# WHAT YOU NEED TO DO
All of the data below should be set down again verbatim, without any images.

# DATA SEGMENT
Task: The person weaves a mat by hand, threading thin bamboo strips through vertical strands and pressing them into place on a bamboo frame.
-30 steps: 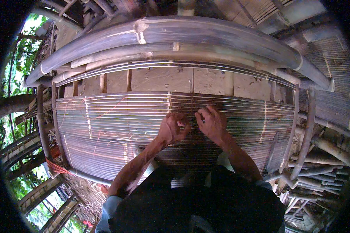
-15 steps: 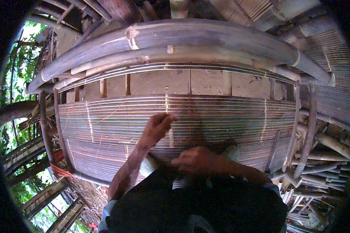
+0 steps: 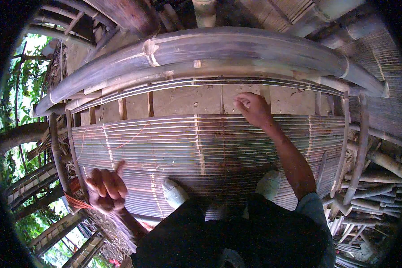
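Note:
A long mat of thin slats (image 3: 174, 143) lies in front of me, crossed by pale bands and thin reddish strands. My left hand (image 3: 106, 190) is at its near left corner, with loosely curled fingers and the thumb sticking out; nothing shows in it. Beside that hand hangs a bunch of orange-red strings (image 3: 78, 202). Over the mat's far edge, my right hand (image 3: 253, 108) is closed, thumb and fingertips brought together. Whatever may be pinched there is too small to make out. A reddish strand (image 3: 224, 143) runs across the mat, below and left of this hand.
A thick bamboo pole (image 3: 250, 44) spans the far side, above thinner rails. My covered feet (image 3: 175, 193) are on the mat. A narrow flat strip (image 3: 321, 166) lies near its right end. Cut bamboo poles (image 3: 370, 196) are piled at right; more slatted matting (image 3: 379, 67) lies beyond.
My left hand has moved from the mat's middle down to the near left corner. My right hand has gone from close to my body out to the far edge. My feet now show more.

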A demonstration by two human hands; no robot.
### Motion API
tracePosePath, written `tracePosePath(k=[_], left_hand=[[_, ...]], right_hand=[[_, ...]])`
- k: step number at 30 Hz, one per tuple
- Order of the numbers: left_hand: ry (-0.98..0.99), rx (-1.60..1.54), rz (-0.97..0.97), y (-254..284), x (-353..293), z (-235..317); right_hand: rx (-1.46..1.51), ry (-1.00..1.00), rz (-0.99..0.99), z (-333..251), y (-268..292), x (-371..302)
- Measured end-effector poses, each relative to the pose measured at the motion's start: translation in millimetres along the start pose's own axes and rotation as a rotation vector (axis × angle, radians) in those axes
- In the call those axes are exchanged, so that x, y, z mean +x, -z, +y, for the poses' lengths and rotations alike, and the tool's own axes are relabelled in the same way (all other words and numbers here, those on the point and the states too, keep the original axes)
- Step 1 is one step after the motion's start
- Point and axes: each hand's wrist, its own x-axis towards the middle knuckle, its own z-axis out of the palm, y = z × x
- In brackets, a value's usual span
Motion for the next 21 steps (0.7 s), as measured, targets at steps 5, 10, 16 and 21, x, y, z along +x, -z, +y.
tracePosePath(k=[5, 10, 16, 21], left_hand=[[0.202, -0.025, -0.391, -5, -45, -10], [0.428, -0.189, 0.02, -9, -103, -18], [0.341, -0.384, 0.436, 25, -160, -40], [0.238, 0.24, 0.587, 37, -110, -41]], right_hand=[[-0.051, 0.45, -0.033, -60, -37, -37], [0.006, 0.514, -0.244, -73, -60, -66], [-0.046, 0.424, -0.114, -72, -83, -92], [-0.044, 0.426, -0.025, -68, -99, -92]])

# SOLUTION FOR THIS TASK
Task: The person weaves a mat by hand, threading thin bamboo strips through vertical strands and pressing them into place on a bamboo frame.
-30 steps: 
-15 steps: 
+0 steps: 
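Note:
A long mat of thin slats (image 3: 174, 143) lies in front of me, crossed by pale bands and thin reddish strands. My left hand (image 3: 106, 190) is at its near left corner, with loosely curled fingers and the thumb sticking out; nothing shows in it. Beside that hand hangs a bunch of orange-red strings (image 3: 78, 202). Over the mat's far edge, my right hand (image 3: 253, 108) is closed, thumb and fingertips brought together. Whatever may be pinched there is too small to make out. A reddish strand (image 3: 224, 143) runs across the mat, below and left of this hand.
A thick bamboo pole (image 3: 250, 44) spans the far side, above thinner rails. My covered feet (image 3: 175, 193) are on the mat. A narrow flat strip (image 3: 321, 166) lies near its right end. Cut bamboo poles (image 3: 370, 196) are piled at right; more slatted matting (image 3: 379, 67) lies beyond.
My left hand has moved from the mat's middle down to the near left corner. My right hand has gone from close to my body out to the far edge. My feet now show more.
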
A demonstration by two human hands; no robot.
### Motion API
tracePosePath, written `tracePosePath(k=[_], left_hand=[[_, ...]], right_hand=[[_, ...]])`
- k: step number at 30 Hz, one per tuple
- Order of the numbers: left_hand: ry (-0.98..0.99), rx (-1.60..1.54), rz (-0.97..0.97), y (-254..284), x (-353..293), z (-235..317); right_hand: rx (-1.46..1.51), ry (-1.00..1.00), rz (-0.99..0.99), z (-333..251), y (-268..292), x (-371..302)
- Measured end-effector poses, each relative to the pose measured at the motion's start: translation in millimetres along the start pose's own axes and rotation as a rotation vector (axis × angle, radians) in those axes
- In the call those axes are exchanged, so that x, y, z mean +x, -z, +y, for the poses' lengths and rotations alike, and the tool's own axes are relabelled in the same way (all other words and numbers here, those on the point and the states too, keep the original axes)
- Step 1 is one step after the motion's start
- Point and axes: each hand's wrist, its own x-axis towards the middle knuckle, its own z-axis out of the palm, y = z × x
- In brackets, a value's usual span
Motion for the next 21 steps (0.7 s), as measured, targets at steps 5, 10, 16 and 21, x, y, z along +x, -z, +y.
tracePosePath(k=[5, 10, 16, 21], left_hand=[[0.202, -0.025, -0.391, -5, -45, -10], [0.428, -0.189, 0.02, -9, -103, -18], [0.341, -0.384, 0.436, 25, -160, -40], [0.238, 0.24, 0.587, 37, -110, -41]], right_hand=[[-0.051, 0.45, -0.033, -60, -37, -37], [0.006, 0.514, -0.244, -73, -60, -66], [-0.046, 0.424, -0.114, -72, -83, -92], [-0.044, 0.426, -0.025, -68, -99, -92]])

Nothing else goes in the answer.